Exercise directions:
Print the listing below again, exactly. Skip the pictures.

The data:
((

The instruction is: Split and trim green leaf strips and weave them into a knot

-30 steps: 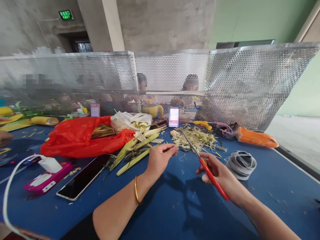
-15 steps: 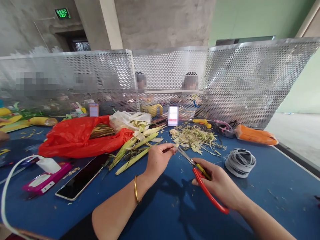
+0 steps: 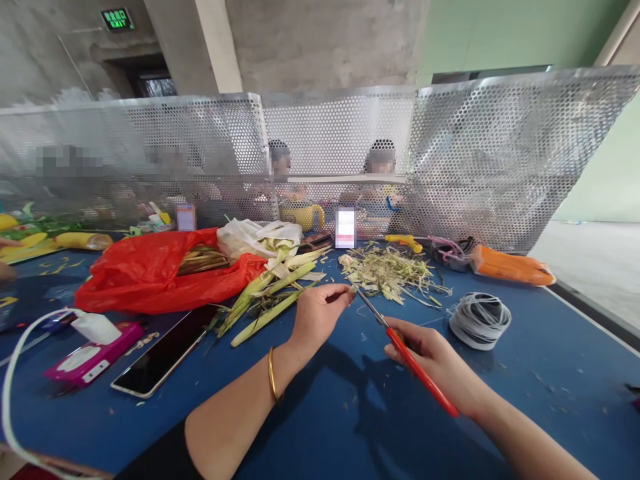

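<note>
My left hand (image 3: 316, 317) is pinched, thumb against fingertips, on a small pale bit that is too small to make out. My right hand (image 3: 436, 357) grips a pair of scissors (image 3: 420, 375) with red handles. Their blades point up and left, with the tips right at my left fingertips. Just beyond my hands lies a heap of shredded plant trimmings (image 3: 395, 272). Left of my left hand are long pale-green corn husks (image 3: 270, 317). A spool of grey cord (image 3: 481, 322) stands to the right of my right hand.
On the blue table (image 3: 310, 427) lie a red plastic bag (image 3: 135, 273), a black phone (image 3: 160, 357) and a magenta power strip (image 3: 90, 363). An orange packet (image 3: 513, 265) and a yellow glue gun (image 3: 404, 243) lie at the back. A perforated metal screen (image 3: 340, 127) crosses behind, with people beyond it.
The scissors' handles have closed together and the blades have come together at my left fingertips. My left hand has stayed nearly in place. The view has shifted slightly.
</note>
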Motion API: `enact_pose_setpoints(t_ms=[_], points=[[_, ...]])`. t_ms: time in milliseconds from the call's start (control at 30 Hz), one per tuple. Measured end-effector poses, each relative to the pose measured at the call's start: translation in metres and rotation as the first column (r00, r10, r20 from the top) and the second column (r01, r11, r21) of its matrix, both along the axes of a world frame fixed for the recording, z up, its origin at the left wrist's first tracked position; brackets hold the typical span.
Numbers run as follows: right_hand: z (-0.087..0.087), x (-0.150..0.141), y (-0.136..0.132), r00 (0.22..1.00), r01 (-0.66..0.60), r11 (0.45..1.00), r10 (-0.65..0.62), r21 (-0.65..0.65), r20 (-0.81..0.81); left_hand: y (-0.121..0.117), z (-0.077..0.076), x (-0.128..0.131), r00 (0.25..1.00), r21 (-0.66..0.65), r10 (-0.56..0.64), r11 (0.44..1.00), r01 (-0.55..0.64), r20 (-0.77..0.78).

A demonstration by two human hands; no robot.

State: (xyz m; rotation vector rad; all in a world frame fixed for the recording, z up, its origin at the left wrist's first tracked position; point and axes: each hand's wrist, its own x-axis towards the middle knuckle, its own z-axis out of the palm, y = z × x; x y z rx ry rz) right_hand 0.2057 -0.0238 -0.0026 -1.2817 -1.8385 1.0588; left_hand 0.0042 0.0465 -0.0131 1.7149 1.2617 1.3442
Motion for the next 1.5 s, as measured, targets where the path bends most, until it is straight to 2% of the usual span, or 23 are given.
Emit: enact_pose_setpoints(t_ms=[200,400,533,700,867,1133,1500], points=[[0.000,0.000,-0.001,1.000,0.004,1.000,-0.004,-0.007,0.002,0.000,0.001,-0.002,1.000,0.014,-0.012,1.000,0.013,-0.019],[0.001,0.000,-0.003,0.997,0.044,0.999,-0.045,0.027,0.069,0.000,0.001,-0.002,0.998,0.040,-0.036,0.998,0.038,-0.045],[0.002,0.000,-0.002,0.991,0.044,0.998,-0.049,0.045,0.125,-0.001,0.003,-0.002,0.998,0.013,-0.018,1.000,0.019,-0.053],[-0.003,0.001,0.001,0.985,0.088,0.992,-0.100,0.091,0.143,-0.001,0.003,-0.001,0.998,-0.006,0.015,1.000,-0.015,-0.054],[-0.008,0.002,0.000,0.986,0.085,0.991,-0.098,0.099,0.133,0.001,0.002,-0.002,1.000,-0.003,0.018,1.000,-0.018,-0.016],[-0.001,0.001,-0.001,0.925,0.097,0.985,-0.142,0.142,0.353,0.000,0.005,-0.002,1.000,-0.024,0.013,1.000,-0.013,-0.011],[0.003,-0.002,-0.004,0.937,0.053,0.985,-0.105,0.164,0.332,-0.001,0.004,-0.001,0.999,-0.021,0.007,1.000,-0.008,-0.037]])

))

Solution below:
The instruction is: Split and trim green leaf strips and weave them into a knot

-30 steps: 
-15 steps: 
+0 steps: 

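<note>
My left hand (image 3: 316, 317) is pinched, thumb against fingertips, on a small pale bit that is too small to make out. My right hand (image 3: 436, 357) grips a pair of scissors (image 3: 420, 375) with red handles. Their blades point up and left, with the tips right at my left fingertips. Just beyond my hands lies a heap of shredded plant trimmings (image 3: 395, 272). Left of my left hand are long pale-green corn husks (image 3: 270, 317). A spool of grey cord (image 3: 481, 322) stands to the right of my right hand.
On the blue table (image 3: 310, 427) lie a red plastic bag (image 3: 135, 273), a black phone (image 3: 160, 357) and a magenta power strip (image 3: 90, 363). An orange packet (image 3: 513, 265) and a yellow glue gun (image 3: 404, 243) lie at the back. A perforated metal screen (image 3: 340, 127) crosses behind, with people beyond it.
The scissors' handles have closed together and the blades have come together at my left fingertips. My left hand has stayed nearly in place. The view has shifted slightly.
</note>
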Motion API: `enact_pose_setpoints(t_ms=[_], points=[[_, ...]])`. t_ms: time in milliseconds from the call's start (control at 30 Hz), one per tuple. Measured end-effector poses, each relative to the pose measured at the call's start: translation in metres and rotation as the first column (r00, r10, r20 from the top) and the second column (r01, r11, r21) of its matrix, both along the axes of a world frame fixed for the recording, z up, its origin at the left wrist's first tracked position; brackets hold the typical span.
Numbers run as follows: right_hand: z (-0.087..0.087), x (-0.150..0.141), y (-0.136..0.132), r00 (0.22..1.00), r01 (-0.66..0.60), r11 (0.45..1.00), r10 (-0.65..0.62), r21 (-0.65..0.65), r20 (-0.81..0.81); left_hand: y (-0.121..0.117), z (-0.077..0.076), x (-0.128..0.131), r00 (0.25..1.00), r21 (-0.66..0.65), r10 (-0.56..0.64), r11 (0.44..1.00), r01 (-0.55..0.64), r20 (-0.77..0.78).

A demonstration by two human hands; no robot.

State: (xyz m; rotation vector rad; all in a world frame fixed for the recording, z up, its origin at the left wrist's first tracked position; point and axes: each hand's wrist, its own x-axis towards the middle knuckle, its own z-axis out of the palm, y = z × x; x y z rx ry rz) right_hand 0.2057 -0.0238 -0.0026 -1.2817 -1.8385 1.0588; left_hand 0.0042 0.0465 -0.0131 1.7149 1.2617 1.3442
Motion for the next 1.5 s, as measured, targets where the path bends most, until it is straight to 2% of the usual span, or 23 are given.
Emit: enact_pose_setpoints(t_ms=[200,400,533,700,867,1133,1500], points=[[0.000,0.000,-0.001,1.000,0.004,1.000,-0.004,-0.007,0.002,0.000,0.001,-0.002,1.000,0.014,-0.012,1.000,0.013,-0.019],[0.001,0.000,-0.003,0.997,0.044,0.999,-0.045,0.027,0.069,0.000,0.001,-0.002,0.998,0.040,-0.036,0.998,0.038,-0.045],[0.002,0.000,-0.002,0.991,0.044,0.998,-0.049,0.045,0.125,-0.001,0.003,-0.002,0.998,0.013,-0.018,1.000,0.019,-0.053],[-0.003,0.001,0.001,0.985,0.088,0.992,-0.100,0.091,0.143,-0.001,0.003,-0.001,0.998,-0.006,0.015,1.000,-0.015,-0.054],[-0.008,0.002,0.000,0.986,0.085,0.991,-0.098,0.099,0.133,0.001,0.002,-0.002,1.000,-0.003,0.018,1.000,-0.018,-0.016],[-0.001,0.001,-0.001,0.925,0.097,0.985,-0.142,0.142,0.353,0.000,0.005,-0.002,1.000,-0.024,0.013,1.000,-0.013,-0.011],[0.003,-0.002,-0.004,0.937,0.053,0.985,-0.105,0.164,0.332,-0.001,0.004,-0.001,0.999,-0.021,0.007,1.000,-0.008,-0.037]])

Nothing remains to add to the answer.